Transition Structures for [2,3]-Wittig Rearrangement
--Solvent Effect on the Stereochemistry--

Toshiya OKAJIMA* and Yoshimasa FUKAZAWA

Department of Chemistry, Faculty of Culture and Education, Saga University;
1 Honjo-machi, Saga-shi 840-8502 Japan
Department of Chemistry, Faculty of Science, Hiroshima University;
Kagamiyama 1-3, Higashi-Hiroshima-shi 739-0046 Japan

[2,3]-Wittig rearrangement is one of the powerful tools for carbon-carbon bond forming reaction (Chart 1). In this paper, ab initio MO calculation was performed to locate the type I (Rautenstrach) and II (Trost) transition structures for [2,3]-Wittig rearrangement of cis- and trans olefin (1 and 2, respectively), in which Li atom is coordinated with CH3OCH3 molecules as the model for the coordination of etheral solvents commonly used in experiments, and obtained the new insight to the solvent effect attributable to the observed stereochemistry.

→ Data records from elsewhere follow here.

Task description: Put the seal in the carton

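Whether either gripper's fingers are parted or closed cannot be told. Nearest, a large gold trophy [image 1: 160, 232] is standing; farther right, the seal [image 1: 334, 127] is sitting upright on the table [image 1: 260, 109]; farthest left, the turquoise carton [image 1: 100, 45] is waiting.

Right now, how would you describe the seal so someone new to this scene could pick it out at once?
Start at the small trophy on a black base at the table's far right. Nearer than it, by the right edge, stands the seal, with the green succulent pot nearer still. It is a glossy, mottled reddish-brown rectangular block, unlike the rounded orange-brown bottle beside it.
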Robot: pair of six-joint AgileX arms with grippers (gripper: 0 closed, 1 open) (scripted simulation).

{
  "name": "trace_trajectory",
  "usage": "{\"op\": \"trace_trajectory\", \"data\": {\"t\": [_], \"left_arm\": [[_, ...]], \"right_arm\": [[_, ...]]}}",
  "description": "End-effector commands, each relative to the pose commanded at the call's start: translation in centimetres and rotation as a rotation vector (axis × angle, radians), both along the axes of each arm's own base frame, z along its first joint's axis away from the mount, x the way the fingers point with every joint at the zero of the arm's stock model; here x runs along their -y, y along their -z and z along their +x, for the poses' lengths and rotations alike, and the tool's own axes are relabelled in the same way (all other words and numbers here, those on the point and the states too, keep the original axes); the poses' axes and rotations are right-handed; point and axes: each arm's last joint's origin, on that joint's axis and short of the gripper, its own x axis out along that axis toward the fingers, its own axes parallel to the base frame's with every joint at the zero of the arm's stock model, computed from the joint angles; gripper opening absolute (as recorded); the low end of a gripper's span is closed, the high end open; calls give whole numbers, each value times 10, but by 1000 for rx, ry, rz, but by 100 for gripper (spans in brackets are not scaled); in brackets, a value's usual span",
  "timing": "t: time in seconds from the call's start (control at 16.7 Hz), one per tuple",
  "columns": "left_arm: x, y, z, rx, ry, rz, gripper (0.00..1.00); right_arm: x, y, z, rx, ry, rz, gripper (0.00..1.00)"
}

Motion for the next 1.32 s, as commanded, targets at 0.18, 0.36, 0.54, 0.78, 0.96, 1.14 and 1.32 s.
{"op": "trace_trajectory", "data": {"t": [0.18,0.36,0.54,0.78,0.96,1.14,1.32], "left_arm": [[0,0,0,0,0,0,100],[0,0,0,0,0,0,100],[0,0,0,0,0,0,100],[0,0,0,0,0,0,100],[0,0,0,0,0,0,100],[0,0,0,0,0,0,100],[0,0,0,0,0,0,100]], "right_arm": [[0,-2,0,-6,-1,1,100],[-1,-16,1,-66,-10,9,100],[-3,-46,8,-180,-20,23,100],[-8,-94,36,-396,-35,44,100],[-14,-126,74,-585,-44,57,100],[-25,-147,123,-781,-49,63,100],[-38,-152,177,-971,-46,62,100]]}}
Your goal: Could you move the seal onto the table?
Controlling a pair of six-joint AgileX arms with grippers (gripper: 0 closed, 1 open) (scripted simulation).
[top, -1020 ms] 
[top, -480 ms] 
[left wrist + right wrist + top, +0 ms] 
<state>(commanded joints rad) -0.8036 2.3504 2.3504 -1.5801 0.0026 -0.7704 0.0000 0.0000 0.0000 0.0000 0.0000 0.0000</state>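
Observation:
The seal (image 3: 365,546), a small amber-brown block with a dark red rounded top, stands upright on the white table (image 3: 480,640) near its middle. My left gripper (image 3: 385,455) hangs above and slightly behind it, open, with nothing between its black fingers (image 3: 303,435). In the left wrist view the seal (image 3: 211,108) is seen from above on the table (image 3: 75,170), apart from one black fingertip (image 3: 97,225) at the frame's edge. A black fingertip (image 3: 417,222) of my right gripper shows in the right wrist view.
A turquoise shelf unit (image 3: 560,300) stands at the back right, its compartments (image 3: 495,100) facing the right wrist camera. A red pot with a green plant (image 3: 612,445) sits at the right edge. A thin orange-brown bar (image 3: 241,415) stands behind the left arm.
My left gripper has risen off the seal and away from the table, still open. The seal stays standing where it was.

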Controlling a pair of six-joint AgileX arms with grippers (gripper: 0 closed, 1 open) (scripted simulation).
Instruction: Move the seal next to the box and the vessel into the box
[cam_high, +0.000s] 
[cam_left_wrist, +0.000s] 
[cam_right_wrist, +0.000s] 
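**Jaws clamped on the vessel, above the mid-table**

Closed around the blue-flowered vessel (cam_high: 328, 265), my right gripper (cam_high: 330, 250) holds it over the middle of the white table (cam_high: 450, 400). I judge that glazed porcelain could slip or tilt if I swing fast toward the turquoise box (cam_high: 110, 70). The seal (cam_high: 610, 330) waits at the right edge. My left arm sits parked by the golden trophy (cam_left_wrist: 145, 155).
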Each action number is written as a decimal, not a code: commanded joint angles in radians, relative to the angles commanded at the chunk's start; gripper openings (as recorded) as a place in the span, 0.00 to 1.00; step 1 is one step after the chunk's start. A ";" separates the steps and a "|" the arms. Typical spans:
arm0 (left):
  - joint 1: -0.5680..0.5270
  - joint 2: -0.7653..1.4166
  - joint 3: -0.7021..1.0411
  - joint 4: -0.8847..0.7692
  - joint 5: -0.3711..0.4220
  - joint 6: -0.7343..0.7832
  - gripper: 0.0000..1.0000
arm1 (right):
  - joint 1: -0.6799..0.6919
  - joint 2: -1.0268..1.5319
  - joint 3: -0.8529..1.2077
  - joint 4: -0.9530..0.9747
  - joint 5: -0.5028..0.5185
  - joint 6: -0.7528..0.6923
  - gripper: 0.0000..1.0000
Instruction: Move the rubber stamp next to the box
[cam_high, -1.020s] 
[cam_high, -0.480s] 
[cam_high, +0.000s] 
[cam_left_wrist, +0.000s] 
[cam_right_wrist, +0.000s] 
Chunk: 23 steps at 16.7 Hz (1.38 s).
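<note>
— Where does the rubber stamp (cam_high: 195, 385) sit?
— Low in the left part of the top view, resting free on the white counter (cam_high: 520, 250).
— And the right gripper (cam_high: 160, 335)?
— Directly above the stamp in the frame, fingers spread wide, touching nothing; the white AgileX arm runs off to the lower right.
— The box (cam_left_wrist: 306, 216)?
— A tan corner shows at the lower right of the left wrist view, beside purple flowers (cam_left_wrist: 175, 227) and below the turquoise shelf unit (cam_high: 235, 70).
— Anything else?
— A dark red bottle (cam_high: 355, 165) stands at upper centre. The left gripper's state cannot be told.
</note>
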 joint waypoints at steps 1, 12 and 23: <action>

Transition structures were located at the RHF/3-21G basis set and energies are evaluated by using density functional theory (Becke3LYP/3-21({)G level//RHF/3-21G).
The results of this study were summarized as follows.
(1) Solvation by three CH3OCH3 molecules are possible only for the Rautenstrach's type transition geometries (I), because of larger coordination space of solvent molecules around Li atom than that of Trost's type envelop (II).
(2) Coulomb interaction between growing negative charge on C4 and Li cation in Trost's type transition structures (II) could be maintained even by the coordination of two oxygen atoms of the solvent molecules to Li atom, indicating that the stabilization of growing anion on C4 by this contact is considerably large.
(3) The energy difference between each transition structure leading to the major and minor stereoisomeric products became smaller as the number of coordinating solvent molecules to Li atom increases.
This study shows that the stereoselectivity of [2,3]-Wittig rearrangement is controlled under the involvement of the solvent molecules in transition state and comprehensive, self-consistent interpretation of cis-erythro selectivity and trans-threo selectivity become possible by considering the solvation effect in addition to the substituent effect.